Start of Available records

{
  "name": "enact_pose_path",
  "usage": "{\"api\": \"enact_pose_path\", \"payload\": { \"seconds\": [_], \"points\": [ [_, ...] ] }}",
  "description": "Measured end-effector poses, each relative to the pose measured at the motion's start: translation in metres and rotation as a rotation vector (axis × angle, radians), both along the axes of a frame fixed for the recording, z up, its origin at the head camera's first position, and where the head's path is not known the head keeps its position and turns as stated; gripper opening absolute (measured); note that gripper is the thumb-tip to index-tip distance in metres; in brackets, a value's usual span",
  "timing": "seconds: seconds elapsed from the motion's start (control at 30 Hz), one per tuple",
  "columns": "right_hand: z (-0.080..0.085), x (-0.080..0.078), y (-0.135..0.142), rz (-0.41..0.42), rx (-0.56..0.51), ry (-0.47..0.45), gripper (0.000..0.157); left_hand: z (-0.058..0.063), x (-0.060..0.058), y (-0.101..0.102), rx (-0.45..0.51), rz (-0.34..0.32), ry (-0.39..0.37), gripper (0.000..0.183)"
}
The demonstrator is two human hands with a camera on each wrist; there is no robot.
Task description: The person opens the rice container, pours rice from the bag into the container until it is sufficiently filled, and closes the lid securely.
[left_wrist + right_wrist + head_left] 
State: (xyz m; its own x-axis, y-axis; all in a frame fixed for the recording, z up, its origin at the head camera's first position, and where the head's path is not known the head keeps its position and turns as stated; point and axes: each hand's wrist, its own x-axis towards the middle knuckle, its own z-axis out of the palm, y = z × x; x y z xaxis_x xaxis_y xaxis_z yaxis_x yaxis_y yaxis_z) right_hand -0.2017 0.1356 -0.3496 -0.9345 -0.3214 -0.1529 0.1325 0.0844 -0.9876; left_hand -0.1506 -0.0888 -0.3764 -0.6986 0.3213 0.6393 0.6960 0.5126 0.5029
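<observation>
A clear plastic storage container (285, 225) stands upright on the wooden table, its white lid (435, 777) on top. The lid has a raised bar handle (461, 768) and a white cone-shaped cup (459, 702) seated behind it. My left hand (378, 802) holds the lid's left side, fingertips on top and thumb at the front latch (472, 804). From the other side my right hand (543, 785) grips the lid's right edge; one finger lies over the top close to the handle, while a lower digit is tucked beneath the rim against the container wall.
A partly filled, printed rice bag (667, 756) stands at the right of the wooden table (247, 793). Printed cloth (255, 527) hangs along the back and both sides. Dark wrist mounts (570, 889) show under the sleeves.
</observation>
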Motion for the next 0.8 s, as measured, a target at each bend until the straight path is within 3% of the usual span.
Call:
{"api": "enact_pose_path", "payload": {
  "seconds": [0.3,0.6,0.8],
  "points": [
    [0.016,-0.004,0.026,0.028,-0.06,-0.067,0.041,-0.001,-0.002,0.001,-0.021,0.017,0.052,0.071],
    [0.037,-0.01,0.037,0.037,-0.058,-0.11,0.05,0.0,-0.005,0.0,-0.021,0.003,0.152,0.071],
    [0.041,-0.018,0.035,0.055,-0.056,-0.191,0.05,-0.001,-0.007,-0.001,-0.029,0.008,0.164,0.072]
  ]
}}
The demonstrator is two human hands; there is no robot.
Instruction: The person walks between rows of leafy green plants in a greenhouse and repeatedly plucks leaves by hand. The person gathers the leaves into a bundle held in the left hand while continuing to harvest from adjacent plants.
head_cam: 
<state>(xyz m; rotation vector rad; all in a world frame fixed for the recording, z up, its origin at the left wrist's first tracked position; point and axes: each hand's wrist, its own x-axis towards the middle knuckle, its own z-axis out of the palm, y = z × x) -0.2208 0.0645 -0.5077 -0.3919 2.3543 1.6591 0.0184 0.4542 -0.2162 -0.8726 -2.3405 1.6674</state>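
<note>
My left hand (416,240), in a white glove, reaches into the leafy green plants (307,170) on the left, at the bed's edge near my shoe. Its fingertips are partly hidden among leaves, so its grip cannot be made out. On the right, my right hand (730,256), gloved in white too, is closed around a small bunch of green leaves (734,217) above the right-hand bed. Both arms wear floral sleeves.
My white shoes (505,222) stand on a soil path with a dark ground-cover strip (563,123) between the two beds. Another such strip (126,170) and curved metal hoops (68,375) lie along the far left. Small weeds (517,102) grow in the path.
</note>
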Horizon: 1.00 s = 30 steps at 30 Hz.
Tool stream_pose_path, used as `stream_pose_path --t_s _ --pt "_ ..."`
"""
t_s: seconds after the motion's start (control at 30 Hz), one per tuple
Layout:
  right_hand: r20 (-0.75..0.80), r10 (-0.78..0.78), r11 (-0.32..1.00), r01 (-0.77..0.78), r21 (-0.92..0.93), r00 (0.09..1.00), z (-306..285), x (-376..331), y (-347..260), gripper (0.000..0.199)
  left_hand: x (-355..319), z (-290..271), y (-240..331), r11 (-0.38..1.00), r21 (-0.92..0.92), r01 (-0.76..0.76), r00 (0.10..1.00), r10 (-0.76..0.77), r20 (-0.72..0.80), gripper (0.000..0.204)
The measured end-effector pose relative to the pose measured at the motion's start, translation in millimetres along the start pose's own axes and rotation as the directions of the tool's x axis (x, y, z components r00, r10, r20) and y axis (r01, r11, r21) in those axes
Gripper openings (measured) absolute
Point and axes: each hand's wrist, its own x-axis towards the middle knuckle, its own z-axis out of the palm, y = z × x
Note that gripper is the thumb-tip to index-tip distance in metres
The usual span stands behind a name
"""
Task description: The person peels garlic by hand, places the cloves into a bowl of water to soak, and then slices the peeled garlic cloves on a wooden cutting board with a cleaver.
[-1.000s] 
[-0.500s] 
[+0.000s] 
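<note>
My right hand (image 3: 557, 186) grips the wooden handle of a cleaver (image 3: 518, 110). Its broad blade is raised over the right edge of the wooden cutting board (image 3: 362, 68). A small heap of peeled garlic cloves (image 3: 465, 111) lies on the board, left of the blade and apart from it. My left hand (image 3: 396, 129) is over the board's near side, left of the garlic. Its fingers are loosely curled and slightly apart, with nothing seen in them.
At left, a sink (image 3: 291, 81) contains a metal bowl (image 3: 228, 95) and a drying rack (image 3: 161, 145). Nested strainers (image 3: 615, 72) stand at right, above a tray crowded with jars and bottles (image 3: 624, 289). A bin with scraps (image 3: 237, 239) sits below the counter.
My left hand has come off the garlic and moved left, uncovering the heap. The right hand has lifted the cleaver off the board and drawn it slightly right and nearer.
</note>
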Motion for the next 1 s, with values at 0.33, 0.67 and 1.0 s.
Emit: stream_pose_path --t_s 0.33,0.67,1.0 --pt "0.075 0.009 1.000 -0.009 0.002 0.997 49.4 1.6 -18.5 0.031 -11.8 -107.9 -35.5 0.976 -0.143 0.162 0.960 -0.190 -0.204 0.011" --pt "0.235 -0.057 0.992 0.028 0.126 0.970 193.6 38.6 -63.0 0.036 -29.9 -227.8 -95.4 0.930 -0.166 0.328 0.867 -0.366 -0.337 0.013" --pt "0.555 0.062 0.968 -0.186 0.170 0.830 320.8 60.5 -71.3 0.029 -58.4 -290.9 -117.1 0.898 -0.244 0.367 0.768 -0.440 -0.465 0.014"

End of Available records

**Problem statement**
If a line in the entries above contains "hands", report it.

**Exercise output**
The demonstrator is two human hands with a camera on each wrist; there is no robot.
The demonstrator is two human hands; there is no robot.

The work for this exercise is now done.